Body Found To Produce Marijuana-Like Compound

Wounded soldiers and badly injured athletes often report they don't feel
pain for hours after being hurt, and now researchers are beginning to
understand why - it's because the brain produces its own natural marijuana.

Scientists already knew that pot can reduce some kinds of pain, and that
the brain actually produces marijuana-like chemicals called cannabinoids.

But now a team led by a University of Georgia researcher has found that
those pot-like substances are crucial in blocking pain in the process
called "stress-induced analgesia," according to a study published Wednesday
in the journal Nature.

"The reason marijuana produces its effects is because the active
ingredient, Delta-9 THC, acts on the same receptors as the brain's natural
cannabinoids," said Andrea Hohmann, a researcher in UGA's psychology
department and the lead author of the paper.

Their discoveries could mean an eventual end to the debate over whether
medical uses of marijuana should be legal: The researchers hope to develop
a prescription drug that will boost the body's own marijuana-like
chemicals, but one without unwanted side effects - one that won't get you high.

Several states allow doctors to prescribe marijuana for patients with
cancer, AIDS or other illnesses, though it's forbidden by federal law.

Pot is not only an effective pain reliever for them, but also suppresses
nausea and increases appetite. Nausea and loss of appetite are frequent,
unwanted side effects of "opiate" pain-killers like morphine, which act
through a different mechanism than the cannabinoids and can have toxic side
effects marijuana doesn't, Hohmann said.

New drugs wouldn't exactly be pot in a pill, though, but a medicine that
would increase the brain's own natural pot-like chemicals, Hohmann said.

Scientists have known about these brain-produced cannabinoids for years,
but the new research gets scientists much closer to understanding how they
work inside the brain, Hohmann said.

"On a very basic level we have a new understanding of brain control of
neural functions. We know that we can basically tweak the levels of the
brain's own cannabinoid-like substances," she said.

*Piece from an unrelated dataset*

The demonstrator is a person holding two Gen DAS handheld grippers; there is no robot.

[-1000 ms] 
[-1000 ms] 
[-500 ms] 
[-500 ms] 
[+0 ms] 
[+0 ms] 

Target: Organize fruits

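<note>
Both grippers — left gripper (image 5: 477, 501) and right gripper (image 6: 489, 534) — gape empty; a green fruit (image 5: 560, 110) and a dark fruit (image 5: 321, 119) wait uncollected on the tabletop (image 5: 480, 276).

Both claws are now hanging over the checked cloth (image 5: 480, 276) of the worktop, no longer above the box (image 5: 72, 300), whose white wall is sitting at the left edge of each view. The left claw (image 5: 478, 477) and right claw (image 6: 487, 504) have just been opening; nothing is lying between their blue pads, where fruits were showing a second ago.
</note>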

The research started five years ago with a summer research project in
Hohmann's lab by an undergraduate UGA honors student, Mark Neely. Other
contributors include students Richard Suplita and Nathan Bolton, UGA
psychology faculty members Philip Holmes and Jonathon Crystal and
collaborators at the University of California-Irvine, Brown University and
two Italian universities, the University of Urbino Carlo Bo and the
University of Parma.

Their first step was to show that blocking brain receptors the cannabinoid
chemicals act upon also reduced the brain-induced analgesia.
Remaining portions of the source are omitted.